Qualcuno è in grado di capire come si può attuare il distanziamento sociale – sia pure di un metro – in una qualunque scuola italiana in una classe popolata da trenta studenti? I banchi sono disposti uno dietro l’altro in tre o quattro file e la distanza fra il precedente e il successivo è di zero centimetri. Spesso ci sono banchi doppi nei quali i ragazzi stanno a contatto di gomito.
Ogni minuto libri, matite, penne, tablet passano da una mano all’altra. Dita sulle labbra e penne fra i denti a contatto con la saliva. Bisognerebbe almeno raddoppiare il numero delle aule ma i direttori didattici non sono addestrati per i miracoli. Poi ci sono gli intervalli, quando una fiumana di giovani, a mo’ di mandria di bisonti, galoppa nei corridoi per conquistare il primo posto al bar, spingendo e sgomitando, ansimando sui cellulari di tutto e di più. Le manifestazioni fisiche d’affetto, come bacini, buffetti e pizzicotti, sono la norma ed è impossibile vietarle.
Nessuno che abbia lavorato in una scuola – come lo scrivente per trentotto anni – prova invidia per il Ministro dell’Istruzione che dovrà affrontare il problema. Per il momento il sito del MIUR, consultabile da tutti, recita testualmente: “Le sezioni della scuola secondaria superiore sono costituite con un numero minimo di 27 alunni. Eventuali iscritti in eccedenza dovranno essere ridistribuiti nelle classi dello stesso istituto (… ) senza superare il numero di 30 alunni per classe”.
Se entro il 1° settembre tutti i ragazzi non saranno vaccinati – sempre che si trovi il vaccino o almeno una terapia – bisognerà ricorrere alle lezioni online, pensando per tempo ad aiutare le famiglie che non possono permettersi un collegamento wi-fi o che vivono in zone non raggiunte da un’efficiente copertura di rete.
Ci sarebbero poi i ricorrenti problemi della scuola italiana: cornicioni che cadono sulla testa dei ragazzi, scuole ospitate in prefabbricati provvisori da trent’anni.
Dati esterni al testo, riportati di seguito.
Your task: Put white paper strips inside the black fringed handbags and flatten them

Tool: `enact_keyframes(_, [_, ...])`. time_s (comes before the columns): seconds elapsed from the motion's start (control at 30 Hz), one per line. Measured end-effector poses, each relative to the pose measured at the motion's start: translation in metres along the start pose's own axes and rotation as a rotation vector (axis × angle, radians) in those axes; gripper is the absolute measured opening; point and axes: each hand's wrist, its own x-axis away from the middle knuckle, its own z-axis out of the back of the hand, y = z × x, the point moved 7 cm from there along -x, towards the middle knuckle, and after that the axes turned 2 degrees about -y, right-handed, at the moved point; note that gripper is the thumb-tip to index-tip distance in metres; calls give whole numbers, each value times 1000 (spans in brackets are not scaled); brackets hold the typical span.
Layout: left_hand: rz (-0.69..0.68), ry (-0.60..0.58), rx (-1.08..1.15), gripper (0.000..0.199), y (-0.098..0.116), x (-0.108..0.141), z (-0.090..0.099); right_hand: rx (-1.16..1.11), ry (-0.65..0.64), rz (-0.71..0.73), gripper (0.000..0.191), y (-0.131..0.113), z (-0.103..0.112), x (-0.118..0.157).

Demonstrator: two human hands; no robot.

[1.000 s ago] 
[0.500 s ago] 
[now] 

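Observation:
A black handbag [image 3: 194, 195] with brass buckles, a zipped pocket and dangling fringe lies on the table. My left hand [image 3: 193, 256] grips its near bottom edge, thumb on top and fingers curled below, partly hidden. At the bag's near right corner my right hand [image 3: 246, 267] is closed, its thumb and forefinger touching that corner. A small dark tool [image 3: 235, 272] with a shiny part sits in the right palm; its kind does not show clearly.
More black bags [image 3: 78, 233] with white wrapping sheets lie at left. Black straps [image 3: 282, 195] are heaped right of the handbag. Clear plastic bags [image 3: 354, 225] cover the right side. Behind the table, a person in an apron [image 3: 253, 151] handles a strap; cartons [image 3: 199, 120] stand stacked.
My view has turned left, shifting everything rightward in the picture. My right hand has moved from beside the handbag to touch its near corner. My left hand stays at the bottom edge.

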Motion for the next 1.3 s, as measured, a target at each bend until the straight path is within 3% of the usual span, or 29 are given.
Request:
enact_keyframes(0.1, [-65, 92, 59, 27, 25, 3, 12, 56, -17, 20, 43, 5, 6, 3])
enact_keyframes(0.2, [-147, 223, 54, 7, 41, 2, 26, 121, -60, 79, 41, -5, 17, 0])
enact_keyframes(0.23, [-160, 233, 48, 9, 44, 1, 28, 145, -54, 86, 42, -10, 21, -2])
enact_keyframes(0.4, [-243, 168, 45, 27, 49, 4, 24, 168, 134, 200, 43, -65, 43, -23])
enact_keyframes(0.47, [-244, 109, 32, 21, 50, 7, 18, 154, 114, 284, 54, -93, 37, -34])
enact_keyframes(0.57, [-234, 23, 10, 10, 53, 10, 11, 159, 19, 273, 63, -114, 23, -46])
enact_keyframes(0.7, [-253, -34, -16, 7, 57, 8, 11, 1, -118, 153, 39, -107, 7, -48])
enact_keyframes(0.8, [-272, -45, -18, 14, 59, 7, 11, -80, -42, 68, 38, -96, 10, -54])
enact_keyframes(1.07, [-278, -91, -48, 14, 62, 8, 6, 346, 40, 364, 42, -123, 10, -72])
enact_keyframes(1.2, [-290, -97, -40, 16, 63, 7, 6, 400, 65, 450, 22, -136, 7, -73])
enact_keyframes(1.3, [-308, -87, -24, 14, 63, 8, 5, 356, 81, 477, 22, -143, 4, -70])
Di questi non parleremo in questa sede perché nulla hanno a che fare con il Covid-19. Ma sono legati all’irresponsabile politica scolastica (o antiscolastica) portata avanti da governi di destra, di centro e di sinistra.
Ciò dimostra il livello culturale dell’intera classe dirigente del Paese, con qualche isolata eccezione. Bisognerà forse ricordare l’ammonimento di Victor Hugo: “Chi apre le porte di una scuola, chiude una prigione”.